<<<<

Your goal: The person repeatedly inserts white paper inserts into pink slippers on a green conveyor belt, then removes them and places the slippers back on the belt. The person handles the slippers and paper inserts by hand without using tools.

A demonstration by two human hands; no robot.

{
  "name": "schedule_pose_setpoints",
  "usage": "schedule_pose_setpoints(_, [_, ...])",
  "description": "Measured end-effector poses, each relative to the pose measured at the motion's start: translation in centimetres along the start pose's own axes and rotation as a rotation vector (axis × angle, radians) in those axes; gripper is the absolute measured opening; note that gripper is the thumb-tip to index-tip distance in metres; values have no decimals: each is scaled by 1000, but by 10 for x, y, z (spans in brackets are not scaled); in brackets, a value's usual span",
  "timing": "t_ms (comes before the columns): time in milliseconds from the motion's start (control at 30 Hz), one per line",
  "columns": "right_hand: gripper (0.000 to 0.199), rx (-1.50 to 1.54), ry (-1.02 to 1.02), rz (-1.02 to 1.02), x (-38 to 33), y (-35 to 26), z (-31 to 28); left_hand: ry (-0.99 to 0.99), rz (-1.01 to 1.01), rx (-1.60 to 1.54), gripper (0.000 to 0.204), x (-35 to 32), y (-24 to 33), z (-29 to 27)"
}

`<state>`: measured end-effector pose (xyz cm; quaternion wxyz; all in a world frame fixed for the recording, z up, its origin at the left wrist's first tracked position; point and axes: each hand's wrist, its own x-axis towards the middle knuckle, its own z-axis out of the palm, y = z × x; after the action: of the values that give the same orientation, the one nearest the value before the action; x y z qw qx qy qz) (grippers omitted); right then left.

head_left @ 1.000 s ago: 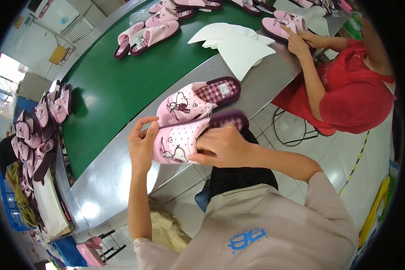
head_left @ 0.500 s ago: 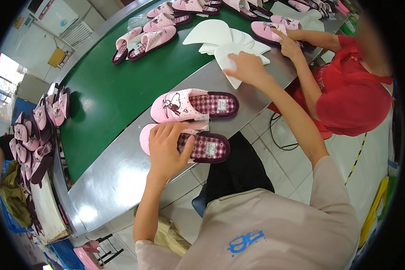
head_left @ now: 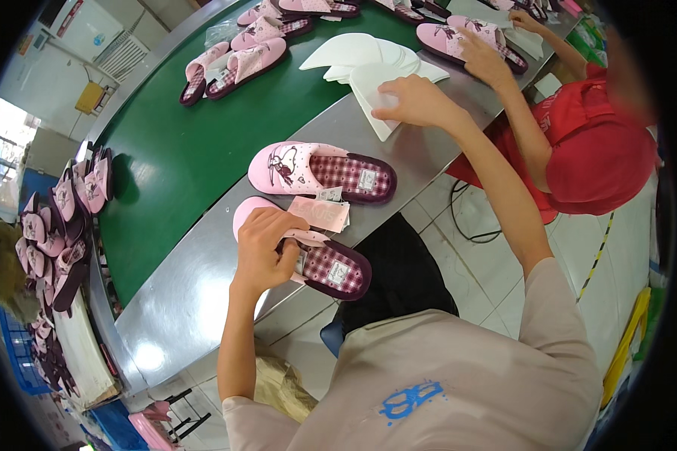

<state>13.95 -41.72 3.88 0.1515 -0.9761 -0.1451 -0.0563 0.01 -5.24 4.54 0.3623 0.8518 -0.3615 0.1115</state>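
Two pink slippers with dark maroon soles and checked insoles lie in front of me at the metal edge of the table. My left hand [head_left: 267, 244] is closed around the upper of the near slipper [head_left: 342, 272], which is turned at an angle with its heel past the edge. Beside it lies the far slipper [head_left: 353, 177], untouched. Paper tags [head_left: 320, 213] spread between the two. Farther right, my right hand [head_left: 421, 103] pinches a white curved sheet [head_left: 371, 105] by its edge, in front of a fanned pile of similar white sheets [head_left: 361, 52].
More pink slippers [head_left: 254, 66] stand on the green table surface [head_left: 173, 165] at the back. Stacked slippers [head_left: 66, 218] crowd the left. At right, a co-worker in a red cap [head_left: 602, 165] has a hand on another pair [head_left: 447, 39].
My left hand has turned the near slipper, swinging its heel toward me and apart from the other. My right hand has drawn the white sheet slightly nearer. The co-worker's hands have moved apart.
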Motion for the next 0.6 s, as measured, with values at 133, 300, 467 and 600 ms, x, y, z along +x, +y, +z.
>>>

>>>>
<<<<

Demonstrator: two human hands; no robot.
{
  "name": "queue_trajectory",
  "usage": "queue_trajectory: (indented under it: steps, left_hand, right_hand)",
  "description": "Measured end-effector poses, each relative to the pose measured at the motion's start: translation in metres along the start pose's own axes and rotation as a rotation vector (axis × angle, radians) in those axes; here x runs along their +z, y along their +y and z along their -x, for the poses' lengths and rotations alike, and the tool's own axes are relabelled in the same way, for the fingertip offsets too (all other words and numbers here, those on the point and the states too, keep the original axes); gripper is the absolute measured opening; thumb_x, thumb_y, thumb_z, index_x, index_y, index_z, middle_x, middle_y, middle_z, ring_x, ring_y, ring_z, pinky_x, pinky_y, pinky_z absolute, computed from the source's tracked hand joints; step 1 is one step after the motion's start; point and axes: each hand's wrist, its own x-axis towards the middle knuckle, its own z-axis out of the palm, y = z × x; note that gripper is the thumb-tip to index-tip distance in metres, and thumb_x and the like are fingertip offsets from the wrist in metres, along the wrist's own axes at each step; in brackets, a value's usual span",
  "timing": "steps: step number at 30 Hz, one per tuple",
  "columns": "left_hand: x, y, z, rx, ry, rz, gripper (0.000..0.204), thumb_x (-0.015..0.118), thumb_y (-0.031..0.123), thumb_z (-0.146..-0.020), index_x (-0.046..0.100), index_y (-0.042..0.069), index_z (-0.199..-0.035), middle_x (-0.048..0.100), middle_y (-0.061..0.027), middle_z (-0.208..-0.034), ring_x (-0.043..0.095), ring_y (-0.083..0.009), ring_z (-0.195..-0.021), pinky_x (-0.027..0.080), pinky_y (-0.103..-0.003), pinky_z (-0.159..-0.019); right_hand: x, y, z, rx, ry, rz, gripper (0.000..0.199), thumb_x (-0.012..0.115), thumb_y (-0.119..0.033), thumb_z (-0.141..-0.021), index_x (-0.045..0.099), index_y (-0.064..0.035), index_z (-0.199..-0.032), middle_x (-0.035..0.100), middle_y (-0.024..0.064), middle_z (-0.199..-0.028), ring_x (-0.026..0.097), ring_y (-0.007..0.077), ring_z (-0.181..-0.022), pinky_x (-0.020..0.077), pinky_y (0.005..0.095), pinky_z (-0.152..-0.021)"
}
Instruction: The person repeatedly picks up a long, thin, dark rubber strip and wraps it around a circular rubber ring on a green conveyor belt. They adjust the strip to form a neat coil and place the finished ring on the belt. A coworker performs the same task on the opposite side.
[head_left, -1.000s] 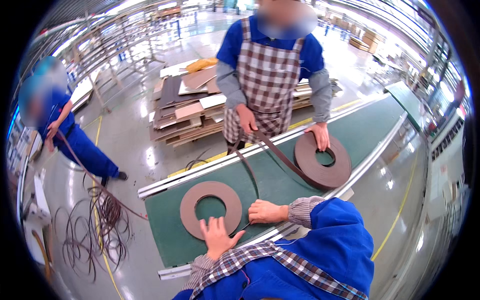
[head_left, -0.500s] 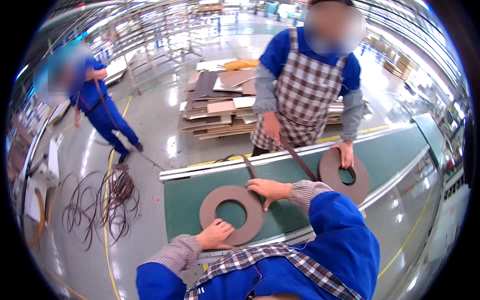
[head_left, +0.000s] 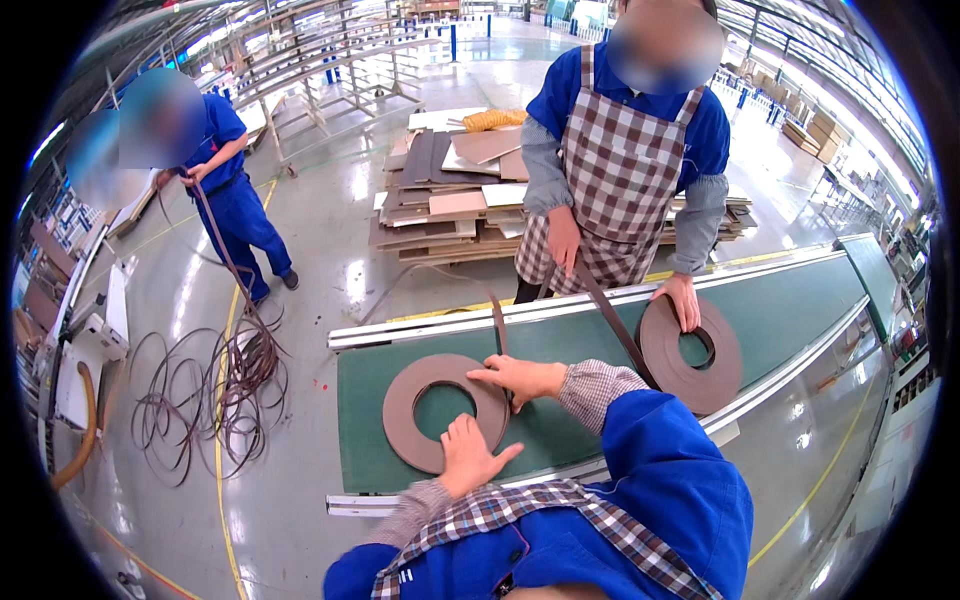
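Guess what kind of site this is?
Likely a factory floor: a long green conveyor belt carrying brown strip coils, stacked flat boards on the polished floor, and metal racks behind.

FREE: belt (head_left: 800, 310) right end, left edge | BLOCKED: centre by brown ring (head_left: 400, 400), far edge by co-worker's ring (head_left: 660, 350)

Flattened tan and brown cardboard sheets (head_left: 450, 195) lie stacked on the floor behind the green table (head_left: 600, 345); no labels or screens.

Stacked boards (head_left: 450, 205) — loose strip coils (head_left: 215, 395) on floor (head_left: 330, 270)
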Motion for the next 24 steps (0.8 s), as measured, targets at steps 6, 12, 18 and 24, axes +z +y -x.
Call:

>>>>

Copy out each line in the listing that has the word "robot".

A demonstration by two human hands; no robot.
Demonstrator: two human hands; no robot.

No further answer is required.